Grey’s Anatomy

Being an adult? Totally overrated. I mean seriously, don’t be fooled by all the hot shoes and the great sex and the no parents anywhere telling you what to do. Adulthood is responsibility.
— Meredith Grey (Ellen Pompeo), “Shake Your Groove Thing”

I wanted these characters to be characters who liked what they did and were unapologetic about it. It’s not “Oh, she’s powerful, but she’s deeply hurt inside.”
— Shonda Rhimes, Chicago Tribune (2 October 2005)

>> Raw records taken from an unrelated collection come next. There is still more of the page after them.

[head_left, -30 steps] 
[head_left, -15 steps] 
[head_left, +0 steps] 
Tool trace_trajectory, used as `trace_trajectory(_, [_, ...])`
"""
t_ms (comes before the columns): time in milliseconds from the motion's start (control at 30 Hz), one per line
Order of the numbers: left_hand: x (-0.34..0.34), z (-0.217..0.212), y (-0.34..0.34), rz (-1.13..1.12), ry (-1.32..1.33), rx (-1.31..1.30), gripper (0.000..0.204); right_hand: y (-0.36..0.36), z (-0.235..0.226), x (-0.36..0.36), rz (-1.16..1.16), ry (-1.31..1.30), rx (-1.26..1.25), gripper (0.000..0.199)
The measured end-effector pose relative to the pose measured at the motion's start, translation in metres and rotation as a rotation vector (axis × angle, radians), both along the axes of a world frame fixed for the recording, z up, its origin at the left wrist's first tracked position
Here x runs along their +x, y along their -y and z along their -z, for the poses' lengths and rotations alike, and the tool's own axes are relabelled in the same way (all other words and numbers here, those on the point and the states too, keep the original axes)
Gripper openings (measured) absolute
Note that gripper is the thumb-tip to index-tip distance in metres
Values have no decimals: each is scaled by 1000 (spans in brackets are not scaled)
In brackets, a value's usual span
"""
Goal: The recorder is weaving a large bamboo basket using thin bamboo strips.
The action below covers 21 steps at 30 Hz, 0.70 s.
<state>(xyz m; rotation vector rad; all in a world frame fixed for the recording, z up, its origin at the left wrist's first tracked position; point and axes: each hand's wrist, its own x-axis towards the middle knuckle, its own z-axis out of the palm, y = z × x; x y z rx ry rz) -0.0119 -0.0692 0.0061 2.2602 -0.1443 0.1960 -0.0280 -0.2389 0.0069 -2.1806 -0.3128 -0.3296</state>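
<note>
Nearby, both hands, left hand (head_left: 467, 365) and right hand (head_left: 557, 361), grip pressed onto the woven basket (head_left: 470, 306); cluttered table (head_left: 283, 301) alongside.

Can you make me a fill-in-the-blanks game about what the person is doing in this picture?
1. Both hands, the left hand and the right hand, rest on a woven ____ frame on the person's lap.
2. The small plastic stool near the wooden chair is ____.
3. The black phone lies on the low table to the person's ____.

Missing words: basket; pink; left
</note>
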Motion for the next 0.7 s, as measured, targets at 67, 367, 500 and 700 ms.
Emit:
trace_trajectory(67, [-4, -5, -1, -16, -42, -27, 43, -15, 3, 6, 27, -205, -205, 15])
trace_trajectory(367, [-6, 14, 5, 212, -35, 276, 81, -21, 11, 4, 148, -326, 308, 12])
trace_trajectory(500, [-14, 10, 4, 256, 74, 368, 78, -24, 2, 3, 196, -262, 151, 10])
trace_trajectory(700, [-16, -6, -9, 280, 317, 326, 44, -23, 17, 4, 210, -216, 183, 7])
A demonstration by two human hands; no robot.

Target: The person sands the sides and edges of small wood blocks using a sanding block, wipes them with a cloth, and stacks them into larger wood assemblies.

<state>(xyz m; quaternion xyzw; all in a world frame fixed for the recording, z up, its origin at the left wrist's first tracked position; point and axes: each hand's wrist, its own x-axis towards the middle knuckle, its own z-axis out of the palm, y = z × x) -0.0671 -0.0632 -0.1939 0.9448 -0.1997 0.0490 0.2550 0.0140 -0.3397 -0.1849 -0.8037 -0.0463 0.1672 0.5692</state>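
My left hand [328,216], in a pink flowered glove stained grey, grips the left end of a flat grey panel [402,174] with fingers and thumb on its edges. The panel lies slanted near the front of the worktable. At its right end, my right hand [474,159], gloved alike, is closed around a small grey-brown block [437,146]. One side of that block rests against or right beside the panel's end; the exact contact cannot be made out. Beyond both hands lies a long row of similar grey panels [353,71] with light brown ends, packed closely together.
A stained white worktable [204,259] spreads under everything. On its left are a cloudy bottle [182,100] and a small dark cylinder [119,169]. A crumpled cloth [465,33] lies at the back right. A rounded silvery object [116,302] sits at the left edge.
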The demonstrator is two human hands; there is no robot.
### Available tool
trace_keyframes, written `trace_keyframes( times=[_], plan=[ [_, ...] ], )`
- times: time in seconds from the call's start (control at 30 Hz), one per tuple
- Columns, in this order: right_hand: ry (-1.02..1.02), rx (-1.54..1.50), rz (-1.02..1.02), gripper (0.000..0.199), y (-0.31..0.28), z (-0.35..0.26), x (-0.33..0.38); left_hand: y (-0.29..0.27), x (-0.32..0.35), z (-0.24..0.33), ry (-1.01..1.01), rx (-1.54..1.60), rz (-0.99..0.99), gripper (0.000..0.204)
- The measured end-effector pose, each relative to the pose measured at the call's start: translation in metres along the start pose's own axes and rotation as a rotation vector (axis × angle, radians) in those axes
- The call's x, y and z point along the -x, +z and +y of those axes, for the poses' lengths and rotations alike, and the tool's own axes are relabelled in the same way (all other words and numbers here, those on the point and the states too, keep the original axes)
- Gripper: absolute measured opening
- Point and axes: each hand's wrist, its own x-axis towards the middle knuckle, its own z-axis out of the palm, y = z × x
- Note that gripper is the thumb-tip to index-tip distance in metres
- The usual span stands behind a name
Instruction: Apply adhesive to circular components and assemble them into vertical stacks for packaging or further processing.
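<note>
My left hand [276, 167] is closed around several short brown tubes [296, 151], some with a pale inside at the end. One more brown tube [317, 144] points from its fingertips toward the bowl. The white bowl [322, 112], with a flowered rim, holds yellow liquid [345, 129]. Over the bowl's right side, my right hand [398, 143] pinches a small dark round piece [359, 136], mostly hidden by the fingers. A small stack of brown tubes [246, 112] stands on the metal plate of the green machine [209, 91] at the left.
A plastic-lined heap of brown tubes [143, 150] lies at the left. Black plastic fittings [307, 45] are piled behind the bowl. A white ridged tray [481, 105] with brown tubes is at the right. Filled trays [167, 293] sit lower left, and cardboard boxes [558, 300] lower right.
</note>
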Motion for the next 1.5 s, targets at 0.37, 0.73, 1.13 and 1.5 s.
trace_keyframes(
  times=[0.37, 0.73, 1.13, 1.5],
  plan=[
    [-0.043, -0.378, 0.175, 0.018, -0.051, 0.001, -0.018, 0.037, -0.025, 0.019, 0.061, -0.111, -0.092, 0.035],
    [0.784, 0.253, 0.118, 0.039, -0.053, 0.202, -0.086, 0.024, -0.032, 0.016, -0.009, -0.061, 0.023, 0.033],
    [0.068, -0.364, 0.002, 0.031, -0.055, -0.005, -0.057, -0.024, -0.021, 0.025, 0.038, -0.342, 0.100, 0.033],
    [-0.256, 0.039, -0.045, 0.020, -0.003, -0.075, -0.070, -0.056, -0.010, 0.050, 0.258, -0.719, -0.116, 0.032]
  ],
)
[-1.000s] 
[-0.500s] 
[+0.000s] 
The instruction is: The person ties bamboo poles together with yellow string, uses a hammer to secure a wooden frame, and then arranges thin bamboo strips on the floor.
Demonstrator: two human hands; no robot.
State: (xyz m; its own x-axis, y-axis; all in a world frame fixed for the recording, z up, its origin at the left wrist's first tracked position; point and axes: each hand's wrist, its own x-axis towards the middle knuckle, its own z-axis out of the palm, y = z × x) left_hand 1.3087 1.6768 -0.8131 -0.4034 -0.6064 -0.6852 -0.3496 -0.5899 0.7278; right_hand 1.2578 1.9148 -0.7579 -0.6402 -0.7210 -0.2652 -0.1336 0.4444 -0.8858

Grey’s Anatomy‘s success in its post-Desperate Housewives time slot makes perfect sense. After each tease-filled Desperate hour, viewers can’t help yearning for actual story, and they can find several of these each week in Grey’s Anatomy. Revolving around a handful of surgical interns and their superiors at Seattle Grace Hospital, the series has emerged as a quality guilty pleasure and, in its way, a fine successor to that recent Sunday night must, Sex and the City.

I realize comparisons to Sex (most often of the “doesn’t measure up” variety) have been everywhere this fall, thanks to two new shows built around female foursomes, namely, Related and Hot Properties, but those series showed their imitation and business calculation right out of the gate. Grey’s creator Shonda Rhimes is doing her own soapy thing, such that the series only resembles Sex in its depiction of complicated, ambitious women defined by their work and friendships rather than their sex partners.

The earnest, oblique narrator, Meredith Grey (Ellen Pompeo), is a Carrie type. Opinionated, but with soft edges, she found her own Mr. Big — and viewers found a new dreamboat — in Patrick Dempsey’s Dr. Derek Shepherd, the neurosurgeon she slept with before and after she found out he was her supervisor. Her closest confidante is the series’ Miranda, abrupt, unsentimental Cristina (Sandra Oh, Emmy-nominated for the role), and their camaraderie and teasing are equally fun (“Meredith, leave the sarcasm up to me. Really, it doesn’t suit you.”). “I like the fact that Cristina and Meredith have this friendship, and Cristina is a person who is very competitive — but she’s not incapable of having a friendship with another woman,” Rhimes told the Chicago Tribune.

No, she’s not, but the pair’s closeness has left Izzie (Katherine Heigl) feeling like the odd woman out. “A lot of the time it feels like you and Cristina are kinda over there and I’m here,” she told Meredith in the episode “Make Me Lose Control.” Dipping into realism, the series let Meredith “reach out” by changing the subject rather than having her respond with apology or assurance. The implicit lesson: big girls don’t always talk their feelings to death.

Confession and communication aren’t the norm at Seattle Grace. Instead, the hospital crew all harbor secrets: Shepherd has an estranged wife; Cristina was pregnant with Dr. Burke’s (Isaiah Washington) baby; Meredith’s mother (once a surgeon at the hospital) has Alzheimer’s disease; fellow intern George (the delightful T.R. Walsh) harbors a crush on Meredith, and so on. Hidden truths — i.e., attempting to maintain some control of your life, your information — is a recurring theme. “Surgeons are control freaks,” Meredith tells us. They’re good with a scalpel, but a little ragged when dealing with the real-life stuff.

As good as these off-moments among the female leads are, the series would wear thin without its strong remaining cast. As in all well-plotted soaps, Seattle Grace proves to be a small world. The chief of surgery (James Pickens Jr.) has history with Burke, Shepherd, and Ellis Grey. More salacious, half the doctors and nurses seem to be sleeping with each other, a truth revealed when they lined up to be tested after an outbreak of “the syph.”

So, like I said: soap opera. As the scene of all these interpersonal fireworks is a hospital, patients do share the screen. But they’re wheeled in as excuses to get the leads into the OR or as metaphors for something Meredith and her newbie cohorts need to learn. In “”Who’s Zoomin’ Who?”, a young girl sought surgery to rectify a blushing disorder. Intern Alex Karev (Justin Chambers as the smooth-talking asshole with buried pain) thought it crazy to risk major complications just to prevent her face from turning magenta, until she put it in terms he — and all the doctors — could understand. “I can’t get mad, I can’t be happy. I can’t feel anything without the whole world knowing. I can’t have a secret. Can you imagine living that way your entire life?” Indeed, Alex could not.